Elfriede Jelineks neues Theaterstück “Die Kontrakte des Kaufmanns” scheint eine wahre Fundgrube für Nichtssucher zu sein. So jedenfalls mein Eindruck bei Durchsicht der gestrigen Feuilleton-Besprechungen, die sich mit der “Wirtschaftskomödie” – so der Untertitel – beschäftigten. Zwar wird das Stück erst im April in einer Koproduktion des Thalia Theaters Hamburg mit dem Schauspiel Köln uraufgeführt werden, eine “Urlesung” fand jedoch bereits vorgestern in Wien statt. Laut Regisseur Nicolas Stemann dauerte die Lesung der 93 Seiten länger als die Proben dazu, nämlich viereinhalb Stunden.

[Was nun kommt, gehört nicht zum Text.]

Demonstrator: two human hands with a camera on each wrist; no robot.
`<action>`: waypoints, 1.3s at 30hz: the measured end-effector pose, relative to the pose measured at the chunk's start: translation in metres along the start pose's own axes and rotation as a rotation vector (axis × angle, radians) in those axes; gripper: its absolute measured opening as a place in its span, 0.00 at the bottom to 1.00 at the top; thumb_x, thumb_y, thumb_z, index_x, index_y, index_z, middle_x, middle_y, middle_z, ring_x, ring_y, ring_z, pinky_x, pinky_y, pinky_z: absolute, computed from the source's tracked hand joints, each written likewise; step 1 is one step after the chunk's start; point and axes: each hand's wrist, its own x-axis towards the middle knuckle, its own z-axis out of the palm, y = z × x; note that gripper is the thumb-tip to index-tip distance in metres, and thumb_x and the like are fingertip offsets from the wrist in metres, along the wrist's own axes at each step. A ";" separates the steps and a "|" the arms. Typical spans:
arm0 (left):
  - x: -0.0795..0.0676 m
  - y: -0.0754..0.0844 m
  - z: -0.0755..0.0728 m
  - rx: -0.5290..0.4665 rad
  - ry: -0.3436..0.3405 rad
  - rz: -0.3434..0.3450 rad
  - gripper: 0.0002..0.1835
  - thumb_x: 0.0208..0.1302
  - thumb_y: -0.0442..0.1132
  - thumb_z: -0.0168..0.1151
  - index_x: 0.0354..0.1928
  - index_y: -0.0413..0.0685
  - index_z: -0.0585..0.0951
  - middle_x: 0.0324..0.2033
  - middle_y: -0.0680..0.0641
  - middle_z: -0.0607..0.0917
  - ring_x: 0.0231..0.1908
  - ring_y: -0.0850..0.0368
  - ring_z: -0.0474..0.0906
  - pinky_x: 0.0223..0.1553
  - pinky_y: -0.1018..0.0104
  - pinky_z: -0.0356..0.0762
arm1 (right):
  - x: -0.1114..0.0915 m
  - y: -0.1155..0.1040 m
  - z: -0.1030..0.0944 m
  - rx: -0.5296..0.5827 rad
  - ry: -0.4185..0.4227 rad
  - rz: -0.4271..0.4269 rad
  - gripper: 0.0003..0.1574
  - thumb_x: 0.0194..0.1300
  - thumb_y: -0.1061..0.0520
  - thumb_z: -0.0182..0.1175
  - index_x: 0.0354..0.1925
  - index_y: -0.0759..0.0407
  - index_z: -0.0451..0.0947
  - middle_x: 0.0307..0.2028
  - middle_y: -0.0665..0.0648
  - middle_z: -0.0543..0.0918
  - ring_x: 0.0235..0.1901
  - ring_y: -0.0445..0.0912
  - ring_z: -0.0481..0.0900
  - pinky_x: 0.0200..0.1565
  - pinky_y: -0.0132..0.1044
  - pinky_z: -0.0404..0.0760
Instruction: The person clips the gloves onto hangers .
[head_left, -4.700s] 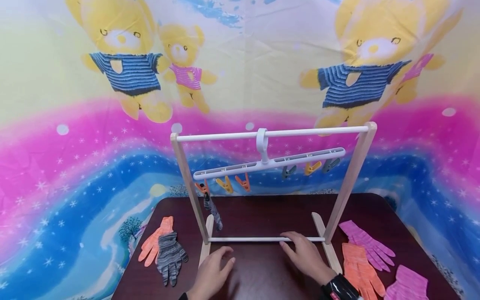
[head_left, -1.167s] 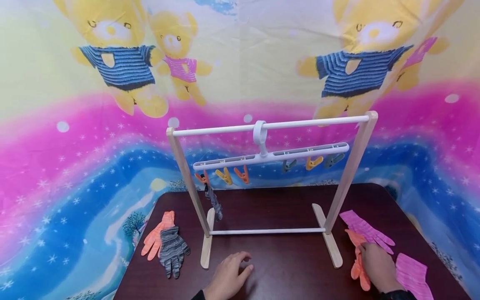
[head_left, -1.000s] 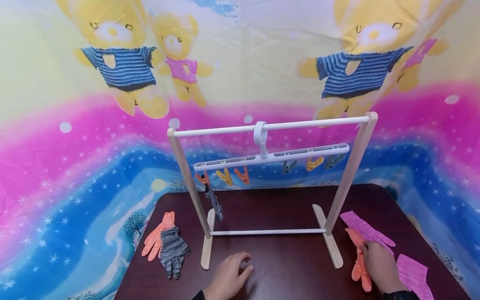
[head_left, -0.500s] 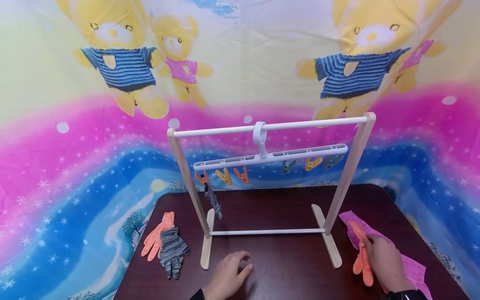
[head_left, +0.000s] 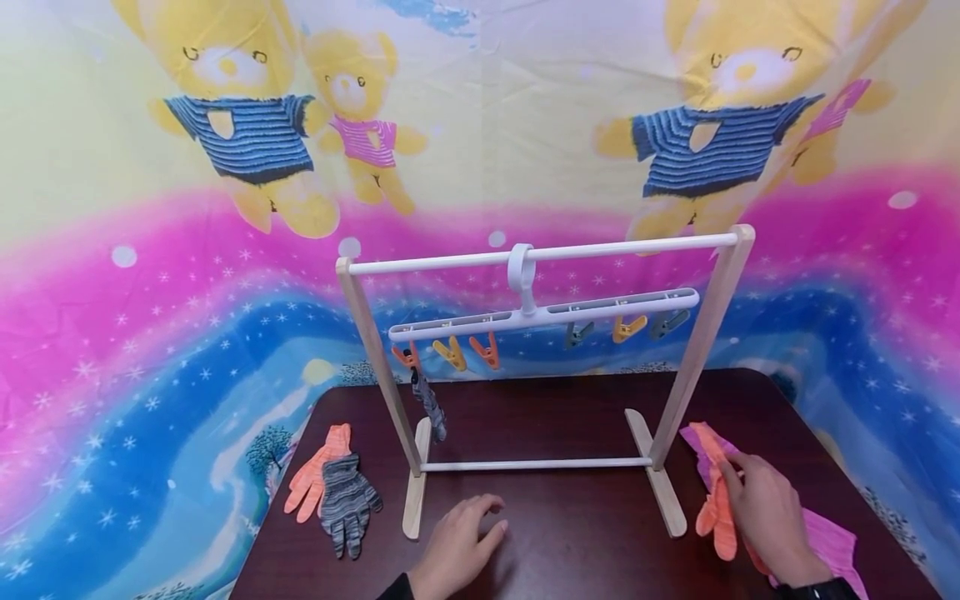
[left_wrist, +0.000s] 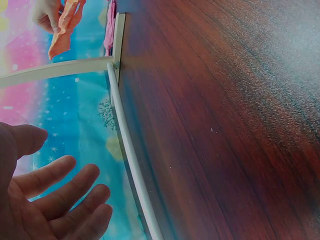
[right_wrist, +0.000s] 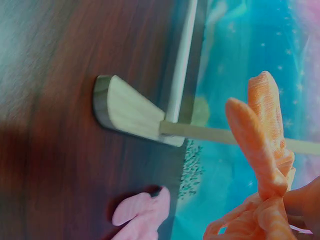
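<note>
My right hand pinches an orange knit glove at the table's right side. In the right wrist view that glove hangs clear of the tabletop, its fingers loose. Two pink gloves lie beneath and beside: one mostly covered in the head view, the other partly behind my wrist. My left hand holds nothing, its fingers loosely bent, in front of the rack. A white hanger with coloured clips hangs from the wooden rack; its leftmost orange clip bears a grey striped glove.
Another orange glove and a grey striped glove overlap at the table's left. The rack's feet and low white crossbar stand on the dark table. A printed bear cloth hangs behind.
The orange glove has been picked up from the right side by my right hand and lifted, now overlapping the pink glove behind it. My left hand has barely moved in the last second.
</note>
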 end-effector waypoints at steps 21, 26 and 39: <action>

“Nichts ist schwerer zu dramatisieren als das Börsengeschehen”, legt Robert Misik in der taz die Latte schon mal hoch, um dann das “Stück zur Wirtschaftskrise” in einem fulminanten Nichts-Wirbel auf den Punkt zu bringen:
“Wir haben ins Nichts investiert”, rufen die Investoren. In “forderungsbesicherte Wertpapiere”. Also in Schulden. In “weniger als nichts”. Würde ein Revolutionsdirektorum dieses System übernehmen wollen, es fände buchstäblich NICHTS vor. “Wir haben in ein Unternehmen investiert, das es gar nicht gibt.” Man investiert ins Nichts, das Nichts vermehrt sich, das Nichts wird über die ganze Welt verkauft – das, so Jelineks Pointe, ist die absurde Rationalität der Finanzmärkte.
Wo schon die Kritik ins im Nichts schwärmt, da lässt sich auch Jelinek nicht lumpen. Der letzte Satz des Stücks: “Dann gehört Ihnen gar nichts mehr. Nichts.”